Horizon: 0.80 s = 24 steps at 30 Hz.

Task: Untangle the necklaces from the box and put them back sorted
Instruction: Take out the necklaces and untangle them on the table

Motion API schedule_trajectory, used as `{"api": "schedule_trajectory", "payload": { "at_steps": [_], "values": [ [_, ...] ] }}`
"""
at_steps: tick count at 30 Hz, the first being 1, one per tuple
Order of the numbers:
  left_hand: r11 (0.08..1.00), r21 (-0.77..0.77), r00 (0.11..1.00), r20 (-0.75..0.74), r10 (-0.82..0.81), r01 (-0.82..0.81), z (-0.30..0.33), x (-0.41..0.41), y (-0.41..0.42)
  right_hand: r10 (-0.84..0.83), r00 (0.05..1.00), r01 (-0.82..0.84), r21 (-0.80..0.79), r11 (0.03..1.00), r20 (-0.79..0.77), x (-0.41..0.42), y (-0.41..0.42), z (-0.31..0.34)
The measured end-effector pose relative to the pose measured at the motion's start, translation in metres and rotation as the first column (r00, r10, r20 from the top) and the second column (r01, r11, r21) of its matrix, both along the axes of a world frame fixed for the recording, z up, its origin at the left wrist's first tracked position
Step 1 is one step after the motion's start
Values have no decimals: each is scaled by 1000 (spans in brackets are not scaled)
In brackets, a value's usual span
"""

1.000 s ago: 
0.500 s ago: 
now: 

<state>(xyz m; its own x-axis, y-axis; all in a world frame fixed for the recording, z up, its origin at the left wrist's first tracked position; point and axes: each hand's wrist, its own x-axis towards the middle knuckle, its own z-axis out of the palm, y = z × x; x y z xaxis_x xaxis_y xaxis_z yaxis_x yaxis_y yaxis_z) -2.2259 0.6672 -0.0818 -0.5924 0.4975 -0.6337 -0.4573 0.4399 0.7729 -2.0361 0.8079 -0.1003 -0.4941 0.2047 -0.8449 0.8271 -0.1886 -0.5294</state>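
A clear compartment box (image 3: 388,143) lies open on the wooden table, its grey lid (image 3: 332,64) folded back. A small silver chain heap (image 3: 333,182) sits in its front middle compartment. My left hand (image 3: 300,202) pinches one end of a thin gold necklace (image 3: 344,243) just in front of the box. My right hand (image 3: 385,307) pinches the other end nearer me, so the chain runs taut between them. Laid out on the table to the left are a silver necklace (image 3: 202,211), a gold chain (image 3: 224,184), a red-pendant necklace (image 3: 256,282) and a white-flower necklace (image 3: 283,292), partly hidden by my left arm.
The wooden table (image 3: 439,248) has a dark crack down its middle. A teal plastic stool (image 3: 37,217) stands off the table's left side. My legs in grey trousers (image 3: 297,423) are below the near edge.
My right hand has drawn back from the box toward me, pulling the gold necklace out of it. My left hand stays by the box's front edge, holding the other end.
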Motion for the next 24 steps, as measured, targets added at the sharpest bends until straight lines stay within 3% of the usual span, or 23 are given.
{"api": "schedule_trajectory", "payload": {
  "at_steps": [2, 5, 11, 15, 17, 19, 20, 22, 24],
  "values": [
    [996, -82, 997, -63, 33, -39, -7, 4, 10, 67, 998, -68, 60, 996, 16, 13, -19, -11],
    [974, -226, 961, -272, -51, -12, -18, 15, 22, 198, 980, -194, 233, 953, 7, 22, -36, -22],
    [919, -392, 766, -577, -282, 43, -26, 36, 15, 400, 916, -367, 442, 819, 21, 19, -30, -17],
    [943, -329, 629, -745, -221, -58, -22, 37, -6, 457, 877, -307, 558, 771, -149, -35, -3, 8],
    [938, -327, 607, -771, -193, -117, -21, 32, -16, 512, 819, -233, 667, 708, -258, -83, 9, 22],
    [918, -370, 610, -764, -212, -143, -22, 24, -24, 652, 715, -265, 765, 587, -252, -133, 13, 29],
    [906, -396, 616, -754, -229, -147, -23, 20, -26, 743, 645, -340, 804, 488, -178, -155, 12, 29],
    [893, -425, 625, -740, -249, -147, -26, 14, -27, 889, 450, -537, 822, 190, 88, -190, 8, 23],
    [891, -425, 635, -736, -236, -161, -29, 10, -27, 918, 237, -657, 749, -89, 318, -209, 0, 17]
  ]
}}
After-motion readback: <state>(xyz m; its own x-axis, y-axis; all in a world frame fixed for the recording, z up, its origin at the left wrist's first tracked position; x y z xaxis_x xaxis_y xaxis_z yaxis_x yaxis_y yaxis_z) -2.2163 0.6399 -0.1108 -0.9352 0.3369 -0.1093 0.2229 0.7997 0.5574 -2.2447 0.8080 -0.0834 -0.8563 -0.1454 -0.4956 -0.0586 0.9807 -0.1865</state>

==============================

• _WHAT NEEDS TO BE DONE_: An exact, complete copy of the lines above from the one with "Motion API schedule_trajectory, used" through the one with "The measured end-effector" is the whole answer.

• _SOLUTION FOR THIS PROBLEM_:
Motion API schedule_trajectory, used as `{"api": "schedule_trajectory", "payload": { "at_steps": [_], "values": [ [_, ...] ] }}`
"""
at_steps: tick count at 30 Hz, the first being 1, one per tuple
Order of the numbers:
  left_hand: r11 (0.08..1.00), r21 (-0.77..0.77), r00 (0.11..1.00), r20 (-0.75..0.74), r10 (-0.82..0.81), r01 (-0.82..0.81), z (-0.30..0.33), x (-0.41..0.41), y (-0.41..0.42)
  right_hand: r10 (-0.84..0.83), r00 (0.05..1.00), r01 (-0.82..0.84), r21 (-0.80..0.79), r11 (0.03..1.00), r20 (-0.79..0.77), x (-0.41..0.42), y (-0.41..0.42), z (-0.31..0.34)
The measured end-effector pose relative to the pose measured at the motion's start, translation in metres and rotation as the first column (r00, r10, r20 from the top) and the second column (r01, r11, r21) of its matrix, both along the axes of a world frame fixed for the recording, z up, its origin at the left wrist's first tracked position

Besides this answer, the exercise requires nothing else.